O bispo da diocese de Mbanza-Congo, Dom Vicente Carlos Kiaziku, manifestou-se contra a prostituição como forma de ganhar a vida. Apelou à juventude e à sociedade em geral no sentido de se absterem da prostituição, atendendo as consequências decorrentes deste comportamento indecoroso, nomeadamente a perda da dignidade pessoal, o desprezo por parte dos membros da sociedade e a proliferação das doenças sexualmente transmissíveis.
O bispo disse ainda que as pessoas devem abster-se da prostituição, não apenas por temor às doenças sexualmente transmissíveis mas também por amor às suas famílias. “Se tivermos cristãos capazes de influenciar as próprias filhas, famílias, amigas, a pautarem por uma conduta moral digna e prestarmos o apoio económico possível, estaríamos a jogar um papel importante na diminuição da prostituição”, sublinhou.
Segundo ele, as pessoas com falta de uma formação moral sólida e que não acreditam em determinados princípios, pobres do amor na vida conjugal, acabam por frequentar locais de prostituição.
O interlocutor notou que os homens como as mulheres, para terem a sua condição de vida salvaguardada, devem consentir sacrifícios na forma de ganhar o pão para a sobrevivência e devem aceitar o valor da fidelidade ao seu parceiro. “Não respeitando estes princípios, acabam por cair na devassidão”, asseverou.
Para ele, ser prostituta não é apenas ir à rua, mas também a troca constante de parceiros sexuais, mesmo que não seja por motivos económicos.

Análise sociológica

O sociólogo Jeremias Timóteo disse que a prostituição é considerada como o oficio secular da humanidade, tendo em conta o impacto de satisfação emocional que o homem procurou desde os tempos mais idos.
“A prostituição é uma prática de troca de prazeres sexuais, sem sentimento de amor, motivado por factores de foro sócio económico. É um problema que deve ser analisado profundamente noutros campos do saber, tais como a psicologia e a teologia, mas a verdadeira causa que faz com que as pessoas pratiquem a prostituição tem a ver com as dificuldades de obtenção de meios para a sobrevivência no dia-a-dia”, frisou.

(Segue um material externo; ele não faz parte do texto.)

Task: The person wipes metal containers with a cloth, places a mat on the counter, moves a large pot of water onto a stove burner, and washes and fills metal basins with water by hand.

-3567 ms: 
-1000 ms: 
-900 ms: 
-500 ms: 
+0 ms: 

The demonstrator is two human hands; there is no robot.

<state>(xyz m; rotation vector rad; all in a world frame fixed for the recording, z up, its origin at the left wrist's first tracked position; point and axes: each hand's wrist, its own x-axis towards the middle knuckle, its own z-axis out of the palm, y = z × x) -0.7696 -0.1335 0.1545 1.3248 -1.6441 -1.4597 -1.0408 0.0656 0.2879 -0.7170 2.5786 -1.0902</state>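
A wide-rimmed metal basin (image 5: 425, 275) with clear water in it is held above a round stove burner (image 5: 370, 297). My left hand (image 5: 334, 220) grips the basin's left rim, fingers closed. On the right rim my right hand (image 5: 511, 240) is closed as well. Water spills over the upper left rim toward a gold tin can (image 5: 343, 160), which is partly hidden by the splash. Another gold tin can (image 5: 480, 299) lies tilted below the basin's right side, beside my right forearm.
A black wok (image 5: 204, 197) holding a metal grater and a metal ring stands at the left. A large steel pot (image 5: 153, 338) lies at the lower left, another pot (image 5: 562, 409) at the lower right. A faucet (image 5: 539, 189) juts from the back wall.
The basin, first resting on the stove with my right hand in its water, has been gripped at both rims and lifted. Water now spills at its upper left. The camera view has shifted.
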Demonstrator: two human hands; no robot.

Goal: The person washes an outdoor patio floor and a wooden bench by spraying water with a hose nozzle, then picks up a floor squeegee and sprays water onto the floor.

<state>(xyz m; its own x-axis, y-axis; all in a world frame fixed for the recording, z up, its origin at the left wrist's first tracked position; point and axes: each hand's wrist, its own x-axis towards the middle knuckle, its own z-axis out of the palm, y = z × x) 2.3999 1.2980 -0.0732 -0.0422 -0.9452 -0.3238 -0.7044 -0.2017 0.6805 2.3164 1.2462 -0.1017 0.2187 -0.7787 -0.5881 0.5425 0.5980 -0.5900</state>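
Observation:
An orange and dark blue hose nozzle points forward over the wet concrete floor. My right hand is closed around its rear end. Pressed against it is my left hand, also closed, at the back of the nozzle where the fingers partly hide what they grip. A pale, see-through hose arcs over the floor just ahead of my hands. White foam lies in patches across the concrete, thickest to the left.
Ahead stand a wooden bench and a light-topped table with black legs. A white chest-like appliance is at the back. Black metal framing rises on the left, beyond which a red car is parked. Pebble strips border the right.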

Jeremias Timóteo notou que pelo facto de Mbanza-Congo estar situado numa zona fronteiriça com a RDC, país apoquentado por uma elevada pobreza, algumas mulheres dali provenientes, aderem à prostituição como uma das formas fáceis para garantir a sua sobrevivência. O sociólogo referiu que “não basta definirmos a prostituição como tendo origem em questões socioeconómicas, mas por falta de ética e princípios de conduta digna”.